Contrario a lo que muchos piensan, no solo de vallenato se vive en mi tierra. La yuca es siempre la yuca y segurito nunca aburrirá a mis paisanos, pero no podemos desconocer la importancia y el espacio que, desde siempre, han tenido otros géneros musicales en nuestra tierra. Hoy enciendo los motores de la máquina del tiempo y viajo por allá, a mediado de los 70, cuando en ese entonces salían a flote las dotes canoras de una cantidad de muchachos que se daban cita en el festival de la canción: “Cactus de oro” del Colegio La Divina Pastora, para el goce y disfrute de quienes acudían a admirar el alma bohemia de los talentosos de la época.
El respetable y concurrido público que asistía, era capaz de llenar “hasta los teques”, el patio de la Divina, organizado con sillas alineadas de frente al escenario, y con los balcones a tutiplen: un hervidero de gente que confirmaba el variado gusto musical de mis paisanos.
Mi diminuta humanidad buscaba un puestecito en cualquier rincón, para sentarme en el piso en posición de flor de loto y en compañía de otros niños, quienes nos colábamos muchas veces sin pagar la boleta, aplaudir a “Los Yorkys”, sin duda, mis favoritos.
Ellos eran una banda de muchachos pelucones y cocacolos, nuestros Beatles criollos. Todos bohemios con sueños de libertad, sofocados con la música moderna, el rock y las baladas de modas. Los Yorkys conquistaban los corazones de las chicas con su romanticismo marcado y su modernismo rebelde que hacían estallar en medio del escenario, con las notas de una guitarra eléctrica, el bajo, el piano, las baterías y, por supuesto, las voces de los solista y que gracias a sus talentos y a sus conocimientos más empírico que escolar, pudieron coronarse como ganadores del festival en varias ocasiones.
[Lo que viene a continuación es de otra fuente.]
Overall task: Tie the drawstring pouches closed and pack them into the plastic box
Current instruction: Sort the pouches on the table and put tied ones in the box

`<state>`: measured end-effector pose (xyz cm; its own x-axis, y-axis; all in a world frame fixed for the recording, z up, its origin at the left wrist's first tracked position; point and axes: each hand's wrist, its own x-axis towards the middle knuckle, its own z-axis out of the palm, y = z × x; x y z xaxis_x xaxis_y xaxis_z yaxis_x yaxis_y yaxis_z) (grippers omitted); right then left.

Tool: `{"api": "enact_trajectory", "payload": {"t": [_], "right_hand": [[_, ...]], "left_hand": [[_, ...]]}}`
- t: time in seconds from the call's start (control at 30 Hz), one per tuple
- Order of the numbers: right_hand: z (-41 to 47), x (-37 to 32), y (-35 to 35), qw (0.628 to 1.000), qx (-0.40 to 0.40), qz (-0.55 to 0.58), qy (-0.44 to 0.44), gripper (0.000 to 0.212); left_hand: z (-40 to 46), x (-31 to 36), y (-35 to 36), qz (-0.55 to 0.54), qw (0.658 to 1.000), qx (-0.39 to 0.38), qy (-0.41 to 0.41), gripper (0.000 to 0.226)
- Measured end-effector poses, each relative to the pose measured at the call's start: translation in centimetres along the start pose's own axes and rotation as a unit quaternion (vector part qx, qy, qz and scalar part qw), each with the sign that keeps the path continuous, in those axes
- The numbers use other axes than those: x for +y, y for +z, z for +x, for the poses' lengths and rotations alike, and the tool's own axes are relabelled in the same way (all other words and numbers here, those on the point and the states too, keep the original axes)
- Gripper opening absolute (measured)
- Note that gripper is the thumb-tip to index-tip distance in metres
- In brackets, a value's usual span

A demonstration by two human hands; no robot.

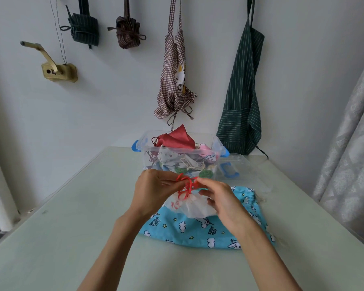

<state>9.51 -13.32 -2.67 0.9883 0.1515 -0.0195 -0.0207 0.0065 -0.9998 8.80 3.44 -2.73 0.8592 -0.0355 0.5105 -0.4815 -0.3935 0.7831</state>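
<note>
A white sheer pouch (194, 206) with a red drawstring (186, 184) is held up just above the table in front of me. My left hand (153, 191) pinches the red cord from the left, and my right hand (221, 199) pinches it from the right at the pouch's gathered neck. Under the white pouch lies a blue unicorn-print pouch (187, 229), flat on the table. Behind my hands stands the clear plastic box (147, 148) with blue latches, holding several pouches, a red satin one (177, 138) on top.
The box's clear lid (240, 164) lies to the right of the box. The pale green table (61, 238) reaches the white wall. Aprons (243, 91) and tied bundles hang on the wall; a grey curtain (353, 154) hangs at the right.
</note>
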Motion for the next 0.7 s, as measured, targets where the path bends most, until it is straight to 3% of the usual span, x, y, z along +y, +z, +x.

Además de nuestros locales, era también un deleite conocer a los cantantes nacionales del momento que, como por arte de magia, saltaban de la televisión directamente al escenario de la Divina: A Ximena, por ejemplo, con su peinado lleno de bucles cual monarca francés de los cuentos de Versalles, de esos que conocimos en los cuadros antiguos de gobelino, en las salas de nuestras matronas. Ella, con su mímica histriónica y su melodiosa voz entonaba “el fruto de nuestro amor”, que aún con los dientes de leche, ya me sabia de cabo a rabo y me servía de inspiración para las fonomímicas de la semana cultural del colegio.
También aplaudimos un sonriente Cristopher, con la voz de trueno, propia de la raza negra y su swing medio antillano, capaz de poner a corear a todos los presentes: “sobre la cima de una montaña, un hombre grita cosas extrañas” mientras el jurado se retiraba a deliberar y elegir un único ganador del Cactus de Oro. Cuánto derroche de cultura y todo hecho con las uñas.